9. Tag auf See
Der heutige Tag begann mit meiner Schicht um Mitternacht und stellte uns von Anfang an vor grosse Herausforderungen. Der Wind blies mit 22 Knoten, begleitet von 2,5 Meter hohen Wellen, die seitlich auf unser Boot trafen und das Schiff stark durchrüttelten. Die Geräuschkulisse war entsprechend laut, und wir segelten mit dem Gennaker bei beeindruckenden 7 bis 8 Knoten. Kurzzeitig erreichten wir sogar eine Geschwindigkeit von 11,2 Knoten – ein aussergewöhnlicher Wert für unser Schiff.
Doch die Nacht hielt auch tragische Ereignisse bereit. Um 2:37 Uhr erhielten wir die erste Schreckensmeldung: Die Ocean Breeze, eine Hochseerennjacht, meldete ein Mayday aufgrund eines Mann-über-Bord-Unfalls (MOB). Ein Crewmitglied war bei voller Fahrt in der stockdunklen Nacht über Bord gegangen. Die Suchaktion wurde sofort vom MRCC Norfolk koordiniert. Schiffe in der Nähe änderten ihren Kurs, und auch eine Motoryacht beteiligte sich. Leider erreichten die ersten ARC-Boote das Gebiet erst gegen Mittag. Trotz intensiver Bemühungen und grossem Einsatz musste die Suche bei Einbruch der Dunkelheit erfolglos abgebrochen werden. Dieses tragische Ereignis hat die gesamte ARC-Gemeinschaft tief erschüttert.

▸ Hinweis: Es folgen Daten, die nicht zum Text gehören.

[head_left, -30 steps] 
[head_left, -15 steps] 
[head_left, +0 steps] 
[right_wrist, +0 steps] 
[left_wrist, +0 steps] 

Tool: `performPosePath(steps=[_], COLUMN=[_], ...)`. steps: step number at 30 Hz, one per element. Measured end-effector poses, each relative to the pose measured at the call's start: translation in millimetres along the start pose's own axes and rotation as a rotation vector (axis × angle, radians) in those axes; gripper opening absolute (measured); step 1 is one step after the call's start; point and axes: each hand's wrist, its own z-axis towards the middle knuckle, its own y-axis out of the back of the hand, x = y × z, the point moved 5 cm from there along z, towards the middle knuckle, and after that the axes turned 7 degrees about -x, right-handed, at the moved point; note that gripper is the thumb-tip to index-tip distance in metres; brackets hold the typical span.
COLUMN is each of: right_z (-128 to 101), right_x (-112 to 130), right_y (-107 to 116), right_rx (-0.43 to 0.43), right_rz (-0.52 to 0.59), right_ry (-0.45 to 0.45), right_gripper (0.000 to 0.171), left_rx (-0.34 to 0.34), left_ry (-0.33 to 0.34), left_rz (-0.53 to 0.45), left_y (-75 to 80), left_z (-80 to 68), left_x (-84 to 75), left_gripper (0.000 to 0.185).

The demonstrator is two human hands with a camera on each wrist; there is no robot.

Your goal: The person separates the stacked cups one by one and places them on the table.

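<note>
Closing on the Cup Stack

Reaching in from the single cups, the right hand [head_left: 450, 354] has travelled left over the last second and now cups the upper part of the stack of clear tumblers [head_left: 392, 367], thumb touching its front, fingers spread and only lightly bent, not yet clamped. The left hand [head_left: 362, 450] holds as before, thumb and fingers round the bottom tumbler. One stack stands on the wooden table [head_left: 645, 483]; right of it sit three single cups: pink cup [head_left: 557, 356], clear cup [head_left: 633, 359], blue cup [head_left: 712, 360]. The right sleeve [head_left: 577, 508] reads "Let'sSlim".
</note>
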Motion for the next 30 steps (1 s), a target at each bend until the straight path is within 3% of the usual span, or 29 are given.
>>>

Eine Stunde später, um 3:43 Uhr, ging ein weiteres Mayday ein – diesmal von der Karolina Viking, einem schwedischen Katamaran. Ein gebrochenes Ruder am Backbordrumpf und eindringendes Wasser hatten den Motorraum geflutet, was zu einem Ausfall der Elektrik und der Lenzpumpen führte. Die Crew setzte Kurs auf die Kapverden, doch die Schäden verschlimmerten sich weiter. Schliesslich wurde die Besatzung von der Cinderella di San Remo gerettet, die sie sicher aufnimmt. Der Katamaran konnte nicht gehalten werden und ging verloren. Glücklicherweise blieb die Crew unverletzt, doch der Verlust des Schiffes ist eine schwere Tragödie.
Diese Ereignisse haben die gesamte Flotte tief bewegt und mahnen uns alle zur Vorsicht. Sie zeigen, wie unberechenbar und fordernd das Meer sein kann, selbst für erfahrene Crews und gut ausgestattete Schiffe.
Am Morgen kontrollierten wir unser eigenes Schiff sorgfältig, was ohnehin Teil unserer Routine ist. Dabei entdeckten wir einige stark beanspruchte Stellen an Fallen und Schoten, die wir entweder ausgetauscht oder umgelagert haben. Die Materialbelastung auf hoher See ist enorm, und Improvisation sowie ein ausreichender Vorrat an Ersatzteilen sind unerlässlich.
Die heutigen Vorfälle haben uns eindringlich vor Augen geführt, wie wichtig Vorsicht, Vorbereitung und gegenseitige Unterstützung sind. Sie unterstreichen auch den Wert, in einem Verband wie der ARC unterwegs zu sein, wo Hilfe und Solidarität im Mittelpunkt stehen.